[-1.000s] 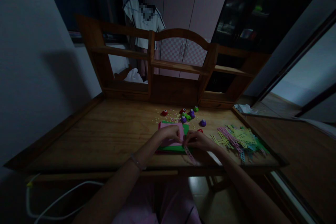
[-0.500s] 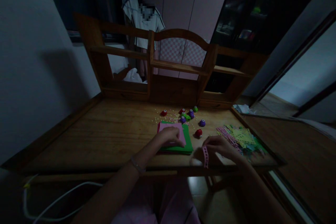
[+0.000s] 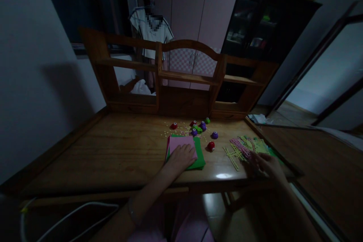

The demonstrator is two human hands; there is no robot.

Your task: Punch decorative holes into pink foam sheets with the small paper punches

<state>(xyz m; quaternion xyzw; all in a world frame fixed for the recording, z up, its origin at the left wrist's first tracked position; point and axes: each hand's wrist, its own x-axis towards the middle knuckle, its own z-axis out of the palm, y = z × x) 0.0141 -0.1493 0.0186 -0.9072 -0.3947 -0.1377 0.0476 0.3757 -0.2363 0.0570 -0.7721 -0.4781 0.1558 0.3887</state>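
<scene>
On the wooden desk (image 3: 121, 151), the left hand (image 3: 182, 156) lies flat, fingers close together, on a pink sheet (image 3: 177, 142) atop green sheets (image 3: 200, 155). The right hand (image 3: 269, 164) is at the near side of a heap of perforated strips (image 3: 239, 147), pink and yellow; blur leaves it impossible to tell whether its fingers grip one. Between stack and heap sits a red eyed toy (image 3: 211, 146). Beyond, a glass-fronted black cabinet (image 3: 292, 20) contains a green object (image 3: 266, 18) and others too dim to identify.
</scene>
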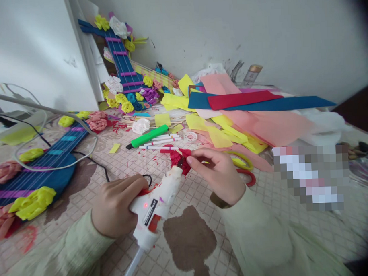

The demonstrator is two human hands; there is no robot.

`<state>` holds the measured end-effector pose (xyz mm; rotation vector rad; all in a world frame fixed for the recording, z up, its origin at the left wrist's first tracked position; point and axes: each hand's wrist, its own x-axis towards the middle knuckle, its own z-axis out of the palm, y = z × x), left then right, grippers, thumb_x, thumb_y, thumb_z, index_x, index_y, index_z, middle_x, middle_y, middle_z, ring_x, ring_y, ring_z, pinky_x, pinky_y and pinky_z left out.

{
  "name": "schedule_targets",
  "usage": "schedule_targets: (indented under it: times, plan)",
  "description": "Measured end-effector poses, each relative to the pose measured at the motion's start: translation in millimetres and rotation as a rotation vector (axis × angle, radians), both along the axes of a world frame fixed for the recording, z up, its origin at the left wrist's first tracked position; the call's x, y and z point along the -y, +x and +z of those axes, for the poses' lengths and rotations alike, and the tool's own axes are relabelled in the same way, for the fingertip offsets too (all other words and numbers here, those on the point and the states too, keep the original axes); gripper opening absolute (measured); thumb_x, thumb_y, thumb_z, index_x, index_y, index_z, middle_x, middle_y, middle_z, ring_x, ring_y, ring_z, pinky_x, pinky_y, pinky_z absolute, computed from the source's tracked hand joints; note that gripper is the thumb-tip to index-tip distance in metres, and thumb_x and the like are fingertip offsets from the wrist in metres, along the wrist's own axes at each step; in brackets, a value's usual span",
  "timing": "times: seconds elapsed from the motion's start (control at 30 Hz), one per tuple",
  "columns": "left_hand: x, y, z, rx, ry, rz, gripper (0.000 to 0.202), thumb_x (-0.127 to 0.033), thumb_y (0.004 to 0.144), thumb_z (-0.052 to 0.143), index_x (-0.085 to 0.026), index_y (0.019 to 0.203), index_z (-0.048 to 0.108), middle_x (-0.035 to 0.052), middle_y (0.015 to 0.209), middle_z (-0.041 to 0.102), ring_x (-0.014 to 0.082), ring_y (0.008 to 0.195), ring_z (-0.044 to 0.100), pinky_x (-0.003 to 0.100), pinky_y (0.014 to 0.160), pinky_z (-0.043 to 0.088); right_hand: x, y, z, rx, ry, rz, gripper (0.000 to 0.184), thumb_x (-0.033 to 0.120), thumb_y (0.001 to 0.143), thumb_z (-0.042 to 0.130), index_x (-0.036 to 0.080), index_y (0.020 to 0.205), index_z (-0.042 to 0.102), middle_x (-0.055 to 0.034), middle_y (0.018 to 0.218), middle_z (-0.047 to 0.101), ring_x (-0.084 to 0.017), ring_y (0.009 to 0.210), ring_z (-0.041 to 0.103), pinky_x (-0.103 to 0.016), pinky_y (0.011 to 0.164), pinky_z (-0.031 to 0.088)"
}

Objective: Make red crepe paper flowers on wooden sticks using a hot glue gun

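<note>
My left hand (115, 204) is closed around the handle of a white glue gun (154, 205) whose red light is on. Its nozzle points up and right at a crumpled red paper flower (179, 158). My right hand (217, 171) pinches that red flower between thumb and fingers, just above the patterned floor. Small red paper scraps lie scattered around the flower.
A green marker (147, 137) and thin pens (161, 143) lie beyond the hands. Coloured paper sheets (243, 111) pile up at the right, with yellow and red scissors (244, 168) near my right hand. A blue paper guitar with flowers (37, 167) lies at the left, another (122, 67) leans on the wall.
</note>
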<state>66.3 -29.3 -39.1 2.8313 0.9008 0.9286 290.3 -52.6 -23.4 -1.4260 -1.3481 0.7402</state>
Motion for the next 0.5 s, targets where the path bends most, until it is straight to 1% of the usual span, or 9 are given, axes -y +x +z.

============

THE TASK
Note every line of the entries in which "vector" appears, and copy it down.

RESULT FOR THIS TASK
`<state>` holds the measured end-effector pose (xyz mm; rotation vector rad; all in a world frame fixed for the recording, z up, its origin at the left wrist's first tracked position; point and axes: each hand's wrist, its own x-axis towards the middle knuckle, its own z-axis out of the palm, y = z × x), left then right, grippers, thumb_x, thumb_y, thumb_z, index_x, index_y, index_z, middle_x, middle_y, middle_z, ring_x, ring_y, ring_z, pinky_x, pinky_y and pinky_z left out.
  "description": "Measured end-effector poses, each relative to the pose measured at the motion's start: translation in millimetres and rotation as a rotation vector (axis × angle, radians), both along the axes of a world frame fixed for the recording, z up, its origin at the left wrist's first tracked position; the call's x, y and z point along the -y, +x and +z of those axes, for the poses' lengths and rotations alike, and the tool's own axes are relabelled in the same way, for the fingertip offsets too (all other words and numbers here, those on the point and the states too, keep the original axes); gripper opening absolute (measured); thumb_x, thumb_y, thumb_z, index_x, index_y, index_z, middle_x, middle_y, middle_z, ring_x, ring_y, ring_z, pinky_x, pinky_y, pinky_z absolute, computed from the source's tracked hand joints; note that gripper is the thumb-tip to index-tip distance in metres, and thumb_x and the like are fingertip offsets from the wrist in metres, along the wrist's own axes at each step; in brackets, a value's usual span",

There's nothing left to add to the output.